[PROVIDED DATA]
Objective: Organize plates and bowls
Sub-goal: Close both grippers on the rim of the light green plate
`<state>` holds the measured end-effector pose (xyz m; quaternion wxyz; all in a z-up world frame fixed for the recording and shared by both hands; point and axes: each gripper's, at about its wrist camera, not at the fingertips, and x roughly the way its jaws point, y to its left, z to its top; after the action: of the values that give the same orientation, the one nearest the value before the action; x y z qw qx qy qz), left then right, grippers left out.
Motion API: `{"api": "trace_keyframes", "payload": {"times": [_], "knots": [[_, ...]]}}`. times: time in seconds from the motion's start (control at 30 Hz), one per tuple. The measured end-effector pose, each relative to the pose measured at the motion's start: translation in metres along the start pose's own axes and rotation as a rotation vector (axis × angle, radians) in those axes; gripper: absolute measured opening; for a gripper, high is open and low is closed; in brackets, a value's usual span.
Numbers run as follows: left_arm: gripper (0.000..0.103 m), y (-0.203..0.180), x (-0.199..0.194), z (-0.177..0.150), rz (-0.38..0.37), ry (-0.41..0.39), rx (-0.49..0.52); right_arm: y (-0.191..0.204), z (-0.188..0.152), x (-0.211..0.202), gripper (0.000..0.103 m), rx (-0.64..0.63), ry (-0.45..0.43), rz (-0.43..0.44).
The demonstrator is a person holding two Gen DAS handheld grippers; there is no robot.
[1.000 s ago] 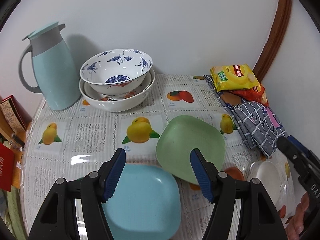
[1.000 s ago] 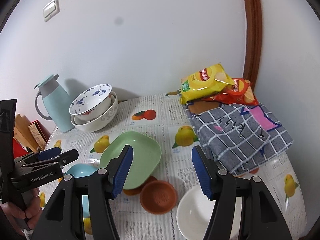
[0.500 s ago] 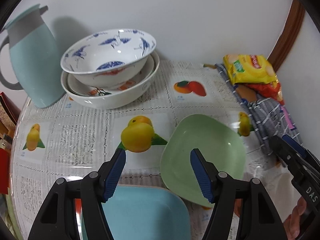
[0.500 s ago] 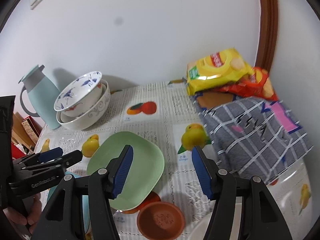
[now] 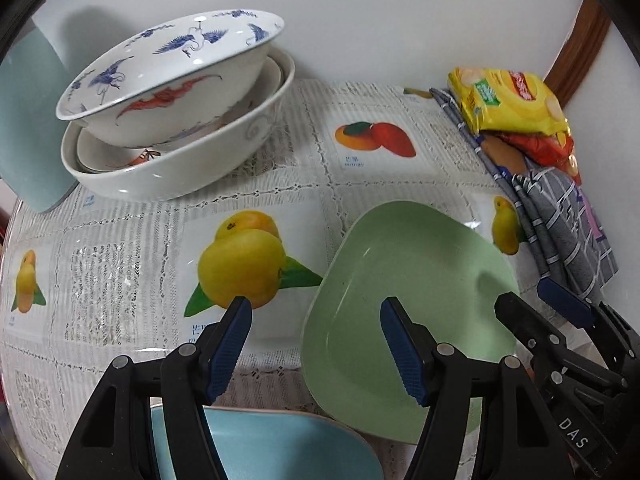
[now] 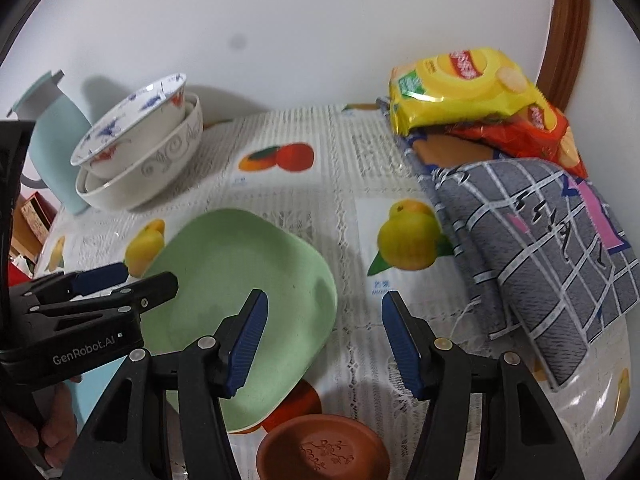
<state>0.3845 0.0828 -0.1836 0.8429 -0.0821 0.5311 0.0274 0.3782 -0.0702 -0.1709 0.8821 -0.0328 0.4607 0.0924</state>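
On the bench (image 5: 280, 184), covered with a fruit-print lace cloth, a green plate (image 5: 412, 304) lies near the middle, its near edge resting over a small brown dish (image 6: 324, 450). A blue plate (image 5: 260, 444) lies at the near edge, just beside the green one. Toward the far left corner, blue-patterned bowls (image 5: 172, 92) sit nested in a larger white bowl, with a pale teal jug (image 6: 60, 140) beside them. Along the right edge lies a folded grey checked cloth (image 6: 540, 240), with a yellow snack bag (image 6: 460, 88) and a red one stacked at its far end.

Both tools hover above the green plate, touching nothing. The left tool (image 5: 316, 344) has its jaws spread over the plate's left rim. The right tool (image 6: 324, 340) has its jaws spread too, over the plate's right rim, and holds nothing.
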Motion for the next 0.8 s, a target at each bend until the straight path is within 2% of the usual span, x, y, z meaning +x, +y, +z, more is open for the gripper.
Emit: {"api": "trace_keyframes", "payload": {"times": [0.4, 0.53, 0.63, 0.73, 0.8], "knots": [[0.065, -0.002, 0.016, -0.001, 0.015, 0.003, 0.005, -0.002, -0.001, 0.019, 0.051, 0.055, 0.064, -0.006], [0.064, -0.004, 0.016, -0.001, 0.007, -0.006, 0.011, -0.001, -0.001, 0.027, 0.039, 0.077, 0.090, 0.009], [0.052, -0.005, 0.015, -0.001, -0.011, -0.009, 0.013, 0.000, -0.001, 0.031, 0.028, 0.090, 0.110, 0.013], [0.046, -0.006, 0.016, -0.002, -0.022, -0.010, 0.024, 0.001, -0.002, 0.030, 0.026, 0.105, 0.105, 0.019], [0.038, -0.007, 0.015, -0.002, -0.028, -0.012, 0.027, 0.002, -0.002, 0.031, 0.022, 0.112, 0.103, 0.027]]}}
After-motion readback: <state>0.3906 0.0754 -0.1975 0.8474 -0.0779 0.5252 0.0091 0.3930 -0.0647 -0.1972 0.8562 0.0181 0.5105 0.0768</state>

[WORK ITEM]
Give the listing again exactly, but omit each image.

[EXERCISE SOLUTION]
Objective: Organize plates and bowls
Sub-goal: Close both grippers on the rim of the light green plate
`<state>` holds the measured end-effector pose (xyz m; quaternion wxyz; all in a z-up world frame fixed for the recording and shared by both hands; point and axes: each gripper's, at about its wrist camera, not at the fingertips, and x roughly the way its jaws point, y to its left, z to its top; after the action: of the values that give the same orientation, the one nearest the value before the action; x y z qw qx qy qz), left then right, grippers left out.
Motion API: `{"api": "trace_keyframes", "payload": {"times": [_], "knots": [[_, ...]]}}`. times: time in seconds from the motion's start (control at 30 Hz), one per tuple. The measured end-effector pose, each relative to the pose measured at the motion's start: translation in metres along the start pose's own axes and rotation as a rotation vector (axis × angle, radians) in those axes; gripper: absolute measured opening; for a gripper, high is open and low is closed; in brackets, a value's usual span.
Numbers run as follows: left_arm: gripper (0.000..0.103 m), y (-0.203..0.180), x (-0.199..0.194), z (-0.177..0.150), rz (-0.38..0.37), ry (-0.41..0.39), rx (-0.49..0.52); right_arm: y (-0.191..0.204), z (-0.188..0.152), x (-0.211..0.202), gripper (0.000..0.103 m), rx (-0.64..0.63), ry (-0.45..0.43), rz (-0.43..0.44).
The demonstrator is a person holding two Gen DAS handheld grippers; there is no robot.
[1.000 s ago] 
[1.000 s ago] 
[0.500 s ago] 
[0.500 s ago] 
[now] 
[now] 
<state>0.3845 0.0828 -0.1836 0.8429 -0.0821 0.5311 0.0274 0.3782 -0.0702 -0.1709 0.8821 -0.0328 0.4607 0.0924</state>
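On the bench (image 5: 280, 184), covered with a fruit-print lace cloth, a green plate (image 5: 412, 304) lies near the middle, its near edge resting over a small brown dish (image 6: 324, 450). A blue plate (image 5: 260, 444) lies at the near edge, just beside the green one. Toward the far left corner, blue-patterned bowls (image 5: 172, 92) sit nested in a larger white bowl, with a pale teal jug (image 6: 60, 140) beside them. Along the right edge lies a folded grey checked cloth (image 6: 540, 240), with a yellow snack bag (image 6: 460, 88) and a red one stacked at its far end.

Both tools hover above the green plate, touching nothing. The left tool (image 5: 316, 344) has its jaws spread over the plate's left rim. The right tool (image 6: 324, 340) has its jaws spread too, over the plate's right rim, and holds nothing.
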Motion for the next 0.8 s, a target at each bend until the straight path is within 2% of the usual span, x, y, z meaning +x, +y, +z, more is open for the gripper.
Emit: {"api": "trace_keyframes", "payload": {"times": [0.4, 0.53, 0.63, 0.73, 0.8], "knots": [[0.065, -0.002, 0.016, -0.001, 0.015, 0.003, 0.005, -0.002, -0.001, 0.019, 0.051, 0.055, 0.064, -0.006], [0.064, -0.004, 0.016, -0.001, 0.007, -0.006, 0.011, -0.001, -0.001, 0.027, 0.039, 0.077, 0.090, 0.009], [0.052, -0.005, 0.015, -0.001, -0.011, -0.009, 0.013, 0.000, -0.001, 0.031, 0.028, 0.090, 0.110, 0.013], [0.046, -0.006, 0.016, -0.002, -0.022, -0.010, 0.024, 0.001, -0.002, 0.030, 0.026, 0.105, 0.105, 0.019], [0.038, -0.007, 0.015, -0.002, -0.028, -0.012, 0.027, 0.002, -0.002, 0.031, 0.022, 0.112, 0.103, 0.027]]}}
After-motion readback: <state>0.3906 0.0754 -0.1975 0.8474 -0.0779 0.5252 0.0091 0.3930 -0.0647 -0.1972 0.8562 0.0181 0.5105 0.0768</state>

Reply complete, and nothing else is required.